E aggiungeva: "bisogna allontanarsi dall'isola per vedere l'isola.."
Niente di più vero, non ci vediamo se non ci allontaniamo da noi stessi: sarà sempre una conoscenza limitata quella che ciascuno di noi potrà avere di se stesso, forse rassicurante come l'orizzonte immobile al confine tra mare e cielo ma non certo soddisfacente, perchè c'è sempre qualcosa da scoprire oltre quell'orizzonte e bisogna avere il coraggio di salpare, di staccare gli ormeggi dal molo protetto e riparato della propria isola per iniziarne la ricerca.
Isola, il primo romanzo della scrittrice danese Siri Ranva Hjelm Jacobsen, è proprio questo: il racconto di un viaggio, l'odissea personale di chi trova la forza di raccogliere le proprie radici, arrotolarsele su per la gamba e partire, soffrendo il disagio e le difficoltà di adattamento in una nuova città, una nuova casa e un nuovo lavoro.
Una partenza necessaria, inevitabile, per non morire schiacciati sotto il peso di un destino imposto e non costruito e plasmato secondo la propria indole.
Un viaggio per ritrovare se stessi, scoprire le proprie potenzialità e limiti, realizzare un sogno se possibile ma anche solo una casa, una famiglia.
Portando sempre nel cuore il desiderio di tornare in patria, amata Itaca, che diventa così il motivo per cui partire e allo stesso tempo il luogo a cui tornare.
Fritz e Marita sono due esuli, due isole galleggianti, isole che non possono rimanere ferme altrimenti verrebbero sommerse dall'oceano, devono muoversi, vagare, scoprire nuovi mondi.
E sono isole, vere stavolta, terraferma, quelle su cui sono nati, le isole Faroe, un arcipelago di 18 isolotti al centro di un triangolo di oceano Atlantico tra Islanda, Norvegia e Scozia.
Provate a cercarle su una mappa: sono lì, pochi chilometri di terra circondata dall'azzurro del mare.
Provate ad immaginare Marita:
'Marita si cuce i vestiti da sè. Prende i modelli e immagina maniche, corpetti, ampiezza della gonna, che misura ad occhio. Da tempo si veste come una destinata a qualcosa di più, qualcosa di meglio dello stabilimento al porto, una vita in mezzo al pesce. Il tanfo di calzerotti sudati nella sala da ballo. In paese alcuni pensano che Marita si dia troppe arie. Pensano anche, sempre quelli, che non ne abbia motivo. Lei lo sa.
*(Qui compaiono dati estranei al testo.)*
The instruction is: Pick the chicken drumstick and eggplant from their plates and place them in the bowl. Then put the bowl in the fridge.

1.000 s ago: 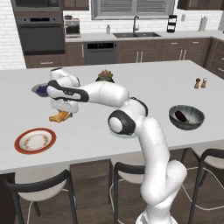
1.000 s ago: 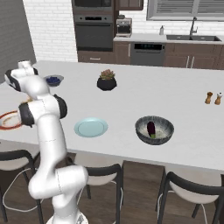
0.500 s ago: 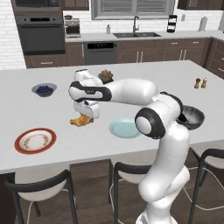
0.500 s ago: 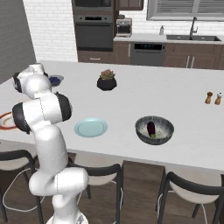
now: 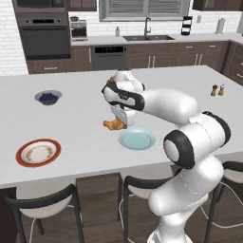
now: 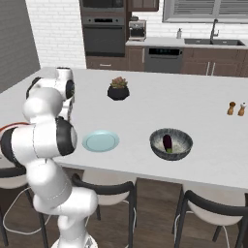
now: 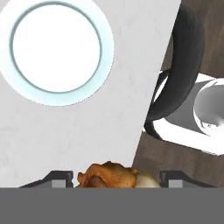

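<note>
White bench [image 5: 71, 123] in a dark-wood kitchen: from the left base camera, the tool [image 5: 118, 122] hangs above the bench, clamped on the chicken drumstick [image 5: 113, 125], just beside the pale blue-green plate [image 5: 137, 139]; the orange-rimmed plate [image 5: 38, 152] sits well apart. From the right base camera, the eggplant [image 6: 167, 143] lies in the dark bowl [image 6: 171, 144]. Hand camera: the drumstick sits between the fingertips [image 7: 59, 178].

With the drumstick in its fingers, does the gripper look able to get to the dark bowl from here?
Probably yes. The gripper holds the chicken drumstick above the counter beside the pale blue-green plate. The bowl, already holding the eggplant, sits beyond that flat plate with nothing tall between.
</note>
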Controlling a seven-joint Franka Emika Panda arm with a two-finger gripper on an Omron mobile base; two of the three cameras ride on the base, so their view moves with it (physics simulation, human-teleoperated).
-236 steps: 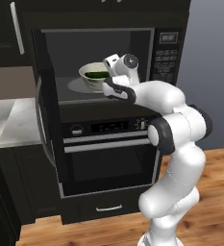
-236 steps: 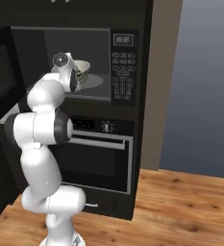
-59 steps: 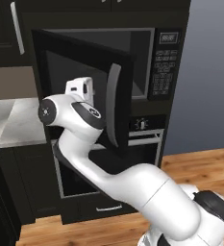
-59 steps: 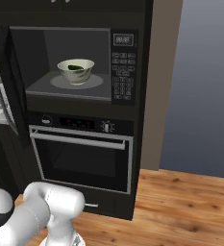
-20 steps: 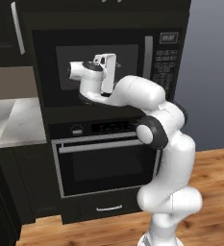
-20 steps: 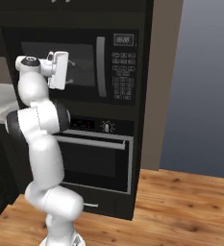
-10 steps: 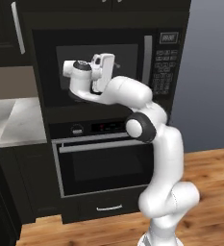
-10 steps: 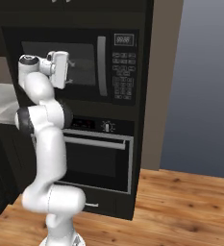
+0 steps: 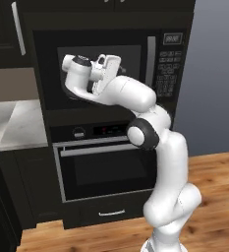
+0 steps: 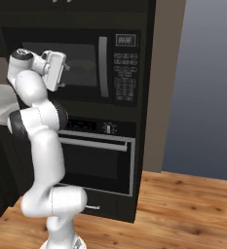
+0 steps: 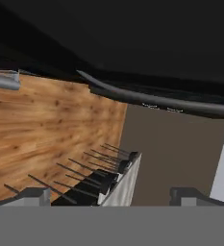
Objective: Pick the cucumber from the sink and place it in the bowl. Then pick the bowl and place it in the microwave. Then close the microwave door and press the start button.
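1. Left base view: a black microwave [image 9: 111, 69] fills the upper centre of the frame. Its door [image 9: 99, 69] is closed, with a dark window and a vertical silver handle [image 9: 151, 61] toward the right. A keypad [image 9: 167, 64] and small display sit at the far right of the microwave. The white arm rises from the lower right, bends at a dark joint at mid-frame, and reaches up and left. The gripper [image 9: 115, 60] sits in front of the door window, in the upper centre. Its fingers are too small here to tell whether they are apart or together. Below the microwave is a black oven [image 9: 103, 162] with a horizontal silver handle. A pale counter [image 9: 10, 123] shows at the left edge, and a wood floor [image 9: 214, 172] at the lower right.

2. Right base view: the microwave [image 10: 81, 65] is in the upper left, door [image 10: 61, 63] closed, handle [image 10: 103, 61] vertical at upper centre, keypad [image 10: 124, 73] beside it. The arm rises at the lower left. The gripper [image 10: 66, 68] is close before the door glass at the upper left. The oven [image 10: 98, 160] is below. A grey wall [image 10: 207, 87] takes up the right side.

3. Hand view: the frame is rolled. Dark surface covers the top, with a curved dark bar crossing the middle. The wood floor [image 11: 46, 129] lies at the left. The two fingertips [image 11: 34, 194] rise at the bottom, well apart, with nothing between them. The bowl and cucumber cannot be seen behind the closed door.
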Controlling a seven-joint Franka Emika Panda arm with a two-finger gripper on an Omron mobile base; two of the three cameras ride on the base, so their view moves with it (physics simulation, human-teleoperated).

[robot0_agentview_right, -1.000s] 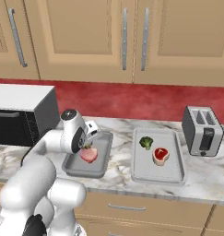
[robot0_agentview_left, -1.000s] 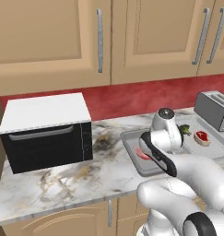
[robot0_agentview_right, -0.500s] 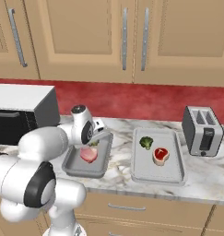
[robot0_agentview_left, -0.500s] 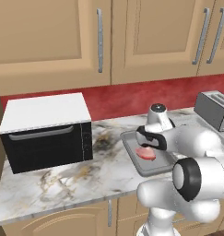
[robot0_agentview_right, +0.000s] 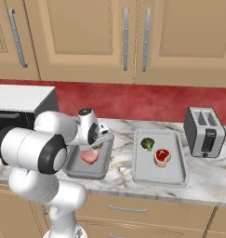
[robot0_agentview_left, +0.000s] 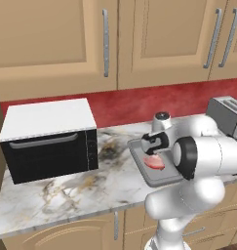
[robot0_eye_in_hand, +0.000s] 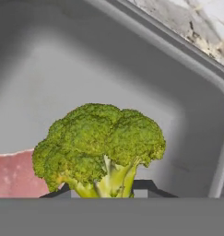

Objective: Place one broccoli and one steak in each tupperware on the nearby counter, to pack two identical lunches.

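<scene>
Narrowly parted, end effector clamped on broccoli stalk

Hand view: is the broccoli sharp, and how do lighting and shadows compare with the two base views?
Hand view: the broccoli is fairly crisp, the dark tray behind it soft, with a dim upper left corner and no glare. Left base view: even, flat rendered light, a faint shadow under the microwave. Right base view: equally even; the pale tray and toaster read clearly, without blur.

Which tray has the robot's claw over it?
The darker tray nearer the microwave; the claw hangs there holding broccoli. The paler tray sits by the toaster.
</scene>
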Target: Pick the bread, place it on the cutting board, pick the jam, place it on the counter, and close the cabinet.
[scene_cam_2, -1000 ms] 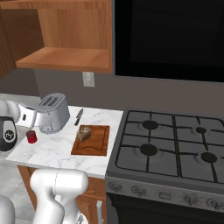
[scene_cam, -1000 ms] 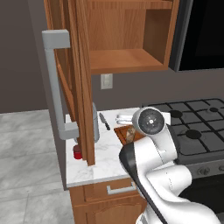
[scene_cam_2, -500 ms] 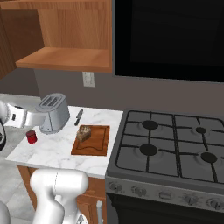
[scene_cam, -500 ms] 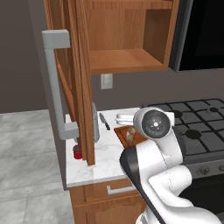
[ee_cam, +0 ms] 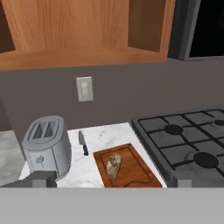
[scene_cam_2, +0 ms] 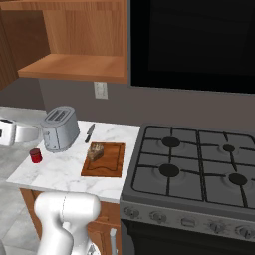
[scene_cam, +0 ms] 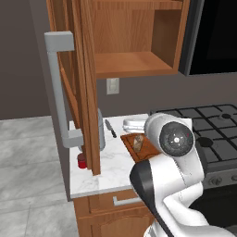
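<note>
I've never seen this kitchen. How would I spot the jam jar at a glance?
Find the white marble counter left of the black stove, then the grey toaster near its back. The jam stands alone on the marble, in front of the toaster towards the counter's left edge. It is the one small, squat, red thing there, far lower than the toaster.
</note>
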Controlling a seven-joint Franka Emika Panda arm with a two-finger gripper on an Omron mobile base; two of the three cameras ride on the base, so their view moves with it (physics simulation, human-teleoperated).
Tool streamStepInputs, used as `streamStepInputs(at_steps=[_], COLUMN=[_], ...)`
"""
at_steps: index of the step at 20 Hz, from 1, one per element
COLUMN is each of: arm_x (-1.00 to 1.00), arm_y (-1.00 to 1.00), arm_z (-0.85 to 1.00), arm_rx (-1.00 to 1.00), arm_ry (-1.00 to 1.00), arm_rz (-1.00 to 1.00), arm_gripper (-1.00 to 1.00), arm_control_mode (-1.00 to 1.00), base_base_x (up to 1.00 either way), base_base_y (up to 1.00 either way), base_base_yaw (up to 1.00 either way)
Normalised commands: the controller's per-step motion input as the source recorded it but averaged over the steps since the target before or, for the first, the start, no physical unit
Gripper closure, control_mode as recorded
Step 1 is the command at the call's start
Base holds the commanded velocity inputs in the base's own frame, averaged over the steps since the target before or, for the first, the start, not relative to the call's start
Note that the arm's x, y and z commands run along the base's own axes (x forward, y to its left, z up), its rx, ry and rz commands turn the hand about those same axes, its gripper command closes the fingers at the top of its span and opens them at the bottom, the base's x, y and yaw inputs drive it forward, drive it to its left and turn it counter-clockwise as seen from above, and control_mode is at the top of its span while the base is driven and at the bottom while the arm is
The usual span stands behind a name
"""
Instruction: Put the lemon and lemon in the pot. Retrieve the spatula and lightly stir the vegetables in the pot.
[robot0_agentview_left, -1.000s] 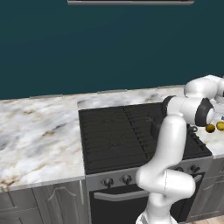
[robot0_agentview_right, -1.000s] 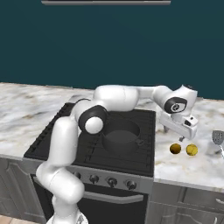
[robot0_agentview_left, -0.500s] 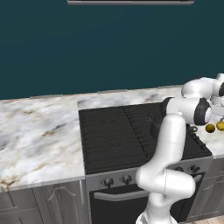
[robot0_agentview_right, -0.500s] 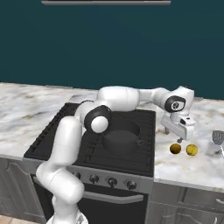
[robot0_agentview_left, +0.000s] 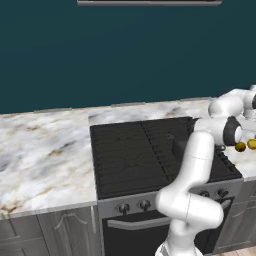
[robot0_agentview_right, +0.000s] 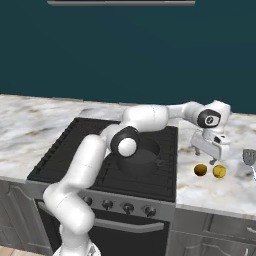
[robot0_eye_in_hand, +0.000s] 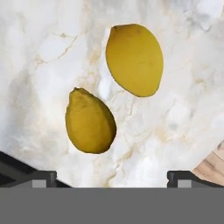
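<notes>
Two yellow lemons lie side by side on the marble counter right of the stove: one (robot0_agentview_right: 200, 170) nearer the stove, the other (robot0_agentview_right: 219, 171) further right. In the hand view they are the lower-left lemon (robot0_eye_in_hand: 90, 121) and the upper-right lemon (robot0_eye_in_hand: 135, 59). My gripper (robot0_agentview_right: 213, 158) hangs open just above and between them, with nothing between its spread fingertips (robot0_eye_in_hand: 41, 177). The dark grey pot (robot0_agentview_right: 142, 159) sits on the stove's right front burner, partly hidden behind my arm. The spatula's light grey blade (robot0_agentview_right: 249, 157) lies on the counter at the far right edge.
The black stove (robot0_agentview_right: 70, 147) fills the middle, with marble counter (robot0_agentview_left: 45, 150) on its left. The counter's front edge runs close to the lemons, and wooden floor (robot0_eye_in_hand: 214, 166) shows beyond it. A dark teal wall backs the counter.
The hand has sunk a little and shifted right, closer over the two lemons. The lemons, pot and spatula have not moved.
</notes>
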Motion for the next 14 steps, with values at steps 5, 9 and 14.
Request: streamStepInputs(at_steps=[5,9,14], arm_x=[0.14,0.04,0.01], arm_y=[0.0,0.03,0.0], arm_z=[-0.27,-0.37,-0.37], arm_rx=[0.02,0.03,0.03], arm_ry=[0.08,0.04,0.02], arm_rz=[0.0,0.0,0.0], arm_gripper=[-1.0,-1.0,-1.0], arm_control_mode=[-1.0,-1.0,-1.0], base_base_x=[0.0,0.0,0.0], base_base_y=[0.0,0.0,0.0], base_base_yaw=[0.0,0.0,0.0])
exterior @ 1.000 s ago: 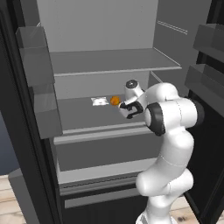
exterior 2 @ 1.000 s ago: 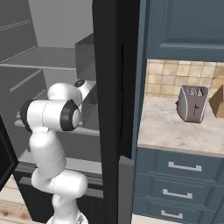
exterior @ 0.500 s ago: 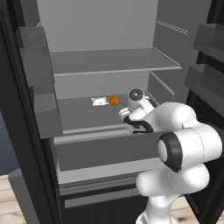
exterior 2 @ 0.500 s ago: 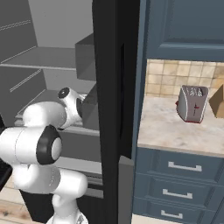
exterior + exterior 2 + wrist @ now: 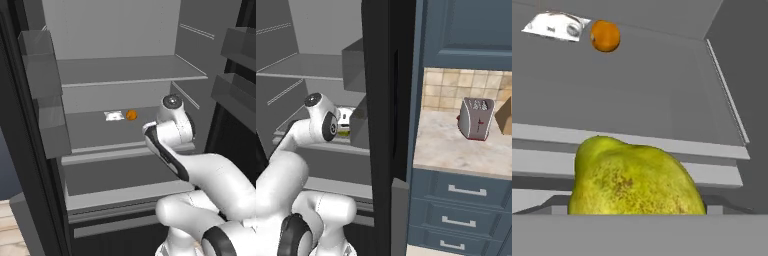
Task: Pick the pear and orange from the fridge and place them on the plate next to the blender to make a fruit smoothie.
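Pear leg of the job is underway. The pear [image 5: 634, 180] is sitting hard up against the hand camera, low in the hand view, sized as if it is in the end effector. I'm reading the end effector as clamped on the pear, though the fingertips themselves aren't visible, so that is a judgement from placement, not a seen contact. From the right base view a sliver of yellow-green is showing at the wrist, beside the dark fridge [image 5: 378, 100] door edge, which fits.

The orange [image 5: 131, 115] is sitting on the middle fridge shelf [image 5: 100, 130], toward the back, just beside a small white packet [image 5: 114, 116]. In the hand view it's lying well apart from the pear, up the shelf.

The arm is folding out in front of the open fridge, elbow low, wrist at shelf height.

Next move, as I judge it: backing the pear out past the shelf lip and door bins without clipping them, then driving the base to the plate by the blender. To the right the bench [image 5: 456, 150] is carrying a toaster [image 5: 476, 119].

Risk: grip on a rounded fruit slipping during the swing. Orange pick is not yet started.
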Motion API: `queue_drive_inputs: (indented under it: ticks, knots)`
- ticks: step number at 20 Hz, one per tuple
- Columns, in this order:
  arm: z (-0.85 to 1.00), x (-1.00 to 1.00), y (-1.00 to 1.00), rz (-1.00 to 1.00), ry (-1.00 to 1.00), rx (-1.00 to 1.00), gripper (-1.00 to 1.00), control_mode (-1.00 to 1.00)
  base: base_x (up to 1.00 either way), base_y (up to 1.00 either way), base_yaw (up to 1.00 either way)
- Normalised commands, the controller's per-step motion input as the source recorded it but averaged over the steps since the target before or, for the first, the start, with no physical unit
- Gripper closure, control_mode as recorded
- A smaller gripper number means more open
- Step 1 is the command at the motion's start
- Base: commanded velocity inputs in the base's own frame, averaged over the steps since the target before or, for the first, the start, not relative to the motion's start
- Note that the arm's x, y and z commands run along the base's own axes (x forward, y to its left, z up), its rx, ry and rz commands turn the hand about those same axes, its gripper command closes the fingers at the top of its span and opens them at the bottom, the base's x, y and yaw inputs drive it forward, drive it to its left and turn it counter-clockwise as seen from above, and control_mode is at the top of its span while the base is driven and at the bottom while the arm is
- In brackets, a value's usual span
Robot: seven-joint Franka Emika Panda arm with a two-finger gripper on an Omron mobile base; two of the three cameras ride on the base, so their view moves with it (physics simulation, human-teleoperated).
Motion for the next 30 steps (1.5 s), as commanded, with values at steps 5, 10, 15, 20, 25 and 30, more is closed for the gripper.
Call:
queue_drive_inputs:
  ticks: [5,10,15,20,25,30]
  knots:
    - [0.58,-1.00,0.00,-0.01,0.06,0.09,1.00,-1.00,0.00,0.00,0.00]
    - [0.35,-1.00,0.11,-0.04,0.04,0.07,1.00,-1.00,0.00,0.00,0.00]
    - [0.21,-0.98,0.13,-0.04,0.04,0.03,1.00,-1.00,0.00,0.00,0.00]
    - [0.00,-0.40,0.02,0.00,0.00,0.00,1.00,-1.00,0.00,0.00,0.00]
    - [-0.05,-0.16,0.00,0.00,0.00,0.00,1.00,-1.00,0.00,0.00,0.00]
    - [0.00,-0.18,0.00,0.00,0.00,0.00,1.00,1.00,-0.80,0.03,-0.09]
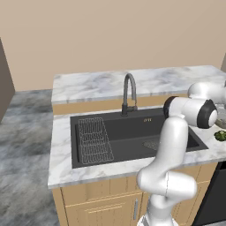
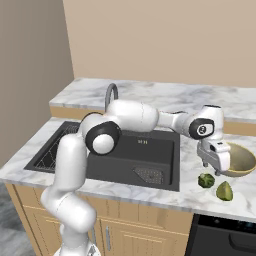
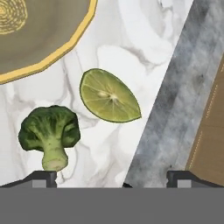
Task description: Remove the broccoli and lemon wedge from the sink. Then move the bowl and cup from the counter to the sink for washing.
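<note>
Sink (image 2: 162,150): matte black basin set in the white marble counter (image 1: 62,154), with a wire grid rack (image 1: 93,140) along one end, a round drain strainer (image 2: 149,175) on the floor and a dark curved faucet (image 1: 129,93) behind. No loose item visible inside the basin.

Broccoli (image 3: 50,130): out of the sink, lying on the counter beside the basin, stem pointing toward the hand camera. Seen from the right base camera (image 2: 206,180) just in front of the bowl.

Lemon wedge (image 3: 109,96): also on the counter, close beside the broccoli but apart from it, cut face up, near the counter's front edge.

Bowl (image 2: 242,160): tan-yellow, upright on the counter just behind the two food items, touching neither in the hand view. Glossy inside visible; no contents seen.

Gripper (image 2: 211,168): above the counter over the near rim of the bowl, pointed downward. Fingers (image 3: 41,178) spread wide, nothing between them.
</note>
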Robot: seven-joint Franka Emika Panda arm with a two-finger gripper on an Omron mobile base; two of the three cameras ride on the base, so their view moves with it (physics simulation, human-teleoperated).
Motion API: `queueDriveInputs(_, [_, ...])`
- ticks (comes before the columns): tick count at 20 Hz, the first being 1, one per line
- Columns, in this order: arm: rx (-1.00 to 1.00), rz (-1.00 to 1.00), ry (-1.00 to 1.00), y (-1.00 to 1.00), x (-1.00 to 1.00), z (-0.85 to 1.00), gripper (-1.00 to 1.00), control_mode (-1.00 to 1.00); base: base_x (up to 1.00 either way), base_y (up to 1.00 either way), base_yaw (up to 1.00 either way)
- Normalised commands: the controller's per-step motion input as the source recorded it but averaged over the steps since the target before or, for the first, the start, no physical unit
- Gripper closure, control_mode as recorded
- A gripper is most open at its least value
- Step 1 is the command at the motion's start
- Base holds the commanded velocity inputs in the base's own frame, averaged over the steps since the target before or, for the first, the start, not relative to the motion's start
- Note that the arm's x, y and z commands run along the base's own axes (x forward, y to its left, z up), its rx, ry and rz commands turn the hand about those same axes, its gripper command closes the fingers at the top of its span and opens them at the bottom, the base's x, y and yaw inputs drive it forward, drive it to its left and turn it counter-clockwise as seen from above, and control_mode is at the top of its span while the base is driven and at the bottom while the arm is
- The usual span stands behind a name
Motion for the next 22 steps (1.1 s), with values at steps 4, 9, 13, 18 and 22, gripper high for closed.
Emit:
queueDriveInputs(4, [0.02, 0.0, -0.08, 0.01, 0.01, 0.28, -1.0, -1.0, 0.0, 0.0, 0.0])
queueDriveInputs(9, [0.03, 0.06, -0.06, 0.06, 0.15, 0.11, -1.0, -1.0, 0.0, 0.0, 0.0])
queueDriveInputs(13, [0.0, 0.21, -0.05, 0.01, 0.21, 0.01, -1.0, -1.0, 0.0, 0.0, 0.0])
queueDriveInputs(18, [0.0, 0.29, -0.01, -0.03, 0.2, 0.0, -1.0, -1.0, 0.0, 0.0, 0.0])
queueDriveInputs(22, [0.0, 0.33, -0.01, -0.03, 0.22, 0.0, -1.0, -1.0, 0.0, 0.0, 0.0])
E' persino arrivata a voler loro un pò di bene, come se ne vuole a chi si sta per lasciare.'
E Fritz: vorrebbe tanto studiare, diventare ingegnere e trovare un impiego presso la centrale elettrica nella vicina isola di Botni ma per farlo deve allontanarsi, l'università è in Danimarca, non ha alternative e restare a casa significherebbe continuare ad imbarcarsi con i fratelli all'inizio dell'estate polare in direzione delle isole Svalbard nel Mar Glaciale Artico per la pesca del merluzzo. Fritz non può farcela, uno come lui è fuori luogo su quella barca, non sopporta niente, odia i marinai, 'i loro ceffi barbuti, il puzzo acre di lana e sudore stantio', odia dormire sottocoperta 'dove l'aria è pesante e bagnata di merluzzi morti'. E più di tutto odia la pesca.
Come biasimarlo? Sarà Fritz che partirà per primo, destinazione Copenaghen; Marita lo raggiungerà un anno dopo, con un segreto nel grembo, troppo ingombrante anche per lei, lo abbandonerà in mare dove rimarrà sepolto per sempre.
Isole galleggianti, si muovono, cercano una propria collocazione, un'identità non solo territoriale, geografica ma anche personale che coinvolge molteplici aspetti, culturale, ideologico e politico, soprattutto in quel periodo a ridosso della seconda guerra mondiale in cui gli stessi abitanti delle isole Faroe erano divisi in opposti schieramenti a favore o meno dell'indipendenza dalla Danimarca.
Era felice Fritz, pur non avendo realizzato il suo sogno: aveva ormai abbandonato l'idea della centrale elettrica di Botni, la 'dignità di'ingegnere' che lascia il posto a quella forse meno solenne di insegnante. Ma non aveva importanza, sembrava felice, 'non come un uomo i cui sogni per il futuro giacevano in fondo al mare o annegavano nel rum in una bettola del porto.'
Una serenità adombrata solo dalla nostalgia di casa, la sua Itaca, la sua destinazione finale, punto di partenza e di arrivo: nessuna distanza, nessun oceano potrà mai debellare il ricordo del suo villaggio natale, le vallate e i fiordi, gli amici, la famiglia e le tradizioni.
Una nostalgia che affiora prepotentemente ogni volta che Fritz abbraccia Marita:
'A breve sentirà la vita nei polmoni di lei, sotto la stoffa del vestito. Quel pò d'aria di montagna che ha tenuto da parte per lui nelle ramificazioni sottili del tessuto polmonare. I capelli profumeranno di muschio e pietre lisciate dal vento, di quell'aria che gli manca tanto, fresca e limpida come una doccia.'
Passato e presente della loro vita si intrecciano nei ricordi della protagonista del romanzo, una giovane ragazza danese di madre faroese che torna sulle isole in occasione della morte della nonna: era Marita sua nonna, 'omma', e Fritz il suo 'abbi', nonno.
La narrazione è melodica, frasi brevi, ridotte ai minini termini, che rendono la prosa estremamente poetica, intensa e particolarmente toccante quando esteriorizza la nostalgia che alberga nell'animo di ogni espatriato e che si manifesta nel ricordo di quei luoghi, le isole Faroe, terre di una bellezza selvaggia e romantica allo stesso tempo, tra vallate verdi al profumo di muschio e le imponenti scogliere dei fiordi a picco sul mare.
Un paesaggio quasi fiabesco, sospeso nel tempo, la cui descrizione ricca di associazioni sinestetiche tra colori, suoni e profumi ne amplifica la sensazione onirica, perchè è nel sogno che l'esule placa la nostalgia della patria lontana.